事前に本を読んで独学でいろいろ学んでいたが、初めて学ぶ科目もあったので新鮮だった。
最初の何日かは、忙しく過ぎて行った。
本当はエミールと早く話したかったが、彼のことばかり気にしていられず、落ち着いたら会って話せればいいかと自分に言い聞かせた。
こうして最初の一週間はあっという間に過ぎた。
金曜日の放課後、私はサラと中庭の一角にあるカフェの前に来ていた。
「ここよここ。ずっと気になってたんだー。すごくオシャレなカフェね。ねえナタリー、私緊張してきちゃった」
「ねえサラ、入学したばっかりだし、今日はおとなしく寮に帰ったほうがいいんじゃない。課題もいっぱい出てるし」
「えー、約束してたじゃない! 週の終わりにお茶しましょうって。だいたい息抜きは必要だと思うけど?」
「ごめんごめん。そうよね、じゃあ入りましょう」
カフェの中はたくさんの女子生徒たちで賑わっていた。放課後の一種の社交場のようになっているのだろう。
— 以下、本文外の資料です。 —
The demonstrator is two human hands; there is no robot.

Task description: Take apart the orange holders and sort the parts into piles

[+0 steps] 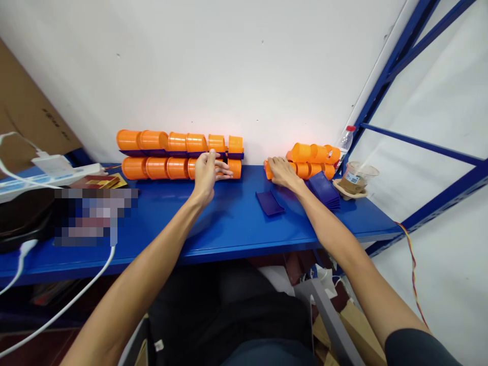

学園内は制服着用がルールなのでカフェでもみんな制服を着ているが、髪型やお化粧などの様子から身なりにとても気を使っていることがうかがえる。
「うわあ、すごいわ。魔法科の上級生の人たちばかりね。私たち浮いてないかしら」
「気にしなくていいわよ。私たちも学園の生徒なんだから。堂々としてましょ」
私たちは席に着き、メニューを注文した。窓際の席は人気なのか全て埋まっていたので入り口に近いところに座った。
「ナタリー。このケーキとってもおいしいよ!」
「うん、コーヒーも悪くないわ。いい店ね」
しばらくサラとおしゃべりを楽しんでいると、窓際の席を陣取っていたグループが帰るようで席を立ち、入り口のほうへ歩いて来た。
「見ない顔ね。生活科かしら」
「もうカフェに出入りするなんて」
「背伸びしちゃって」
私たちのテーブルの傍を通る時に、こちらに聞こえるようにそんなことを言いながら通り過ぎて行った。その中の一人、ピンク色のふわふわとした髪の女子生徒と目が合った。私を睨みつけて通り過ぎて行った気がした。
サラを見ると悲しそうな顔で俯いている。私は思わず声をかけた。
「なによあれ。感じ悪い。聞こえるように言うなんて」
「うん……」
「サラ? 気にしなくていいわよ。もう出ましょう」
「うん、なんかごめんね。こういう所に憧れてたから。でも来てるのは裕福な家の子ばかりみたいだね」
「そうかしら。ホント気にしなくていいって」
少し後味が悪かったが、私たちはカフェを出て寮に戻った。
※王立魔法学園とは
王都にある王立魔法高等学園は三年制の寄宿学校である。一般的には15歳になる年に入学試験を突破した優秀な者だけが、入学を許される。
入学試験に関しては家柄に関係なく平等に受けることができ、試験はすべて筆記試験のみで魔法の技量や魔力の多寡は問われない。
一見公平性が保たれているように見えるが、実際にこの学校を目標にする生徒たちは幼い頃から家庭教師を付け、魔法教育の基礎などはとっくに終わっている者ばかりである。
そのため、入学当初から生徒間に歴然とした魔力の差ができてしまっていることもある。